I understand we’ll be living in a bigger, nicer house in a quiet neighborhood. We, is me, and my parents. No
Rondah, no Devoy—that’s the biggest blow of it all. I’ll see them as often as everyday though because I have to babysit Devoy and but it won’t be the same though. I’ll be alone in the house, I mean completely alone, with my parents! Oh, man, I can’t imagine that. I’m going to miss them both and I know it’ll hurt sometimes, but growing up is like a roller coaster, you can only run smooth for a short time and by the time you feel adjusted, there’s this big fall. You knew it was coming but when it hits you it’s like it wasn’t expected.

June 25, 1991

Dear Janice
,

Y
ou’re coming to an end! Tomorrow will be the last day I will write on your pages! My first year of J.H. will be over and after Wednesday, a big part of it will be left behind.

As I said yesterday, I’ll remember this year of being a year of casual acquaintances. I didn’t get close to anyone outside of my family except Derek. He disappointed me and my heart full one minute, shattered the next. This year has been a not-so-good chapter in the life of myself. Next year I hope it will be one of the better ones. I had so many troubles with my mother. I’m hoping next year we’ll smooth it over even though I sincerely doubt it. The older I get, the more harder it gets.

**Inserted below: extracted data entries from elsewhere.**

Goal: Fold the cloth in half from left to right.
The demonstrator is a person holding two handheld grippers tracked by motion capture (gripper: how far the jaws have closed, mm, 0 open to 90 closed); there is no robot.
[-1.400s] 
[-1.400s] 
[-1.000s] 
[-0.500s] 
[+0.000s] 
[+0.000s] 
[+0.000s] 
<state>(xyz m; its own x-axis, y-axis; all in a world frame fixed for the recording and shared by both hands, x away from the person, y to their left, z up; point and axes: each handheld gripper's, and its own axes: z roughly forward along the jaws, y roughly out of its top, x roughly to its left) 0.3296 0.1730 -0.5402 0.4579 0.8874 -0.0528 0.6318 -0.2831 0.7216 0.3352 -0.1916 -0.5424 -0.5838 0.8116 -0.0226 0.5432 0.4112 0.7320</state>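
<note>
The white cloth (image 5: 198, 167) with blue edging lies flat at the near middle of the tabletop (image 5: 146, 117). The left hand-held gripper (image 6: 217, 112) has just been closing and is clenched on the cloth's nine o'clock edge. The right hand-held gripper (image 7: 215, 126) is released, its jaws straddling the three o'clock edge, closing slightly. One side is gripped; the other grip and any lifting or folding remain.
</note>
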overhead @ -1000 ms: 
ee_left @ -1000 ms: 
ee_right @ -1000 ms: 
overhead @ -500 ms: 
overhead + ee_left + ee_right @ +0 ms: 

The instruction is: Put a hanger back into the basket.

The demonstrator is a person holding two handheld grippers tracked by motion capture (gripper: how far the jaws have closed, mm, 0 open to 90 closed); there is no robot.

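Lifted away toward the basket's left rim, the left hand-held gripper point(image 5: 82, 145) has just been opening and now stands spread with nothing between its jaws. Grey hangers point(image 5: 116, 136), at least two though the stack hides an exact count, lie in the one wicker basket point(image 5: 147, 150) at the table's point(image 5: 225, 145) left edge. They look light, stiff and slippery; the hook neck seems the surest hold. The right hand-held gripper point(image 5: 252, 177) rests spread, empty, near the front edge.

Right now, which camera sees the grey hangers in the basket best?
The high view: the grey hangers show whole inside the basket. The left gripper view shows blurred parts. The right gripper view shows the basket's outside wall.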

Courtney is married, Dave is single and on his own, I hear
the faint sounds of wedding bells for Rondah and Phillip, I have a nephew; overall a lot has happened that’s good. In their lives that is. The only thing for me has been you. This is so much like you’re dying. I’ll miss you a lot. You know everything that’s happened to me since September 10th. I tried never to keep anything back from you but there was always that feeling that someone would be reading your pages not too long from now. I’ll miss the idea of you and just everything about this. I’ll talk to you tomorrow for the last time. I’ll miss you.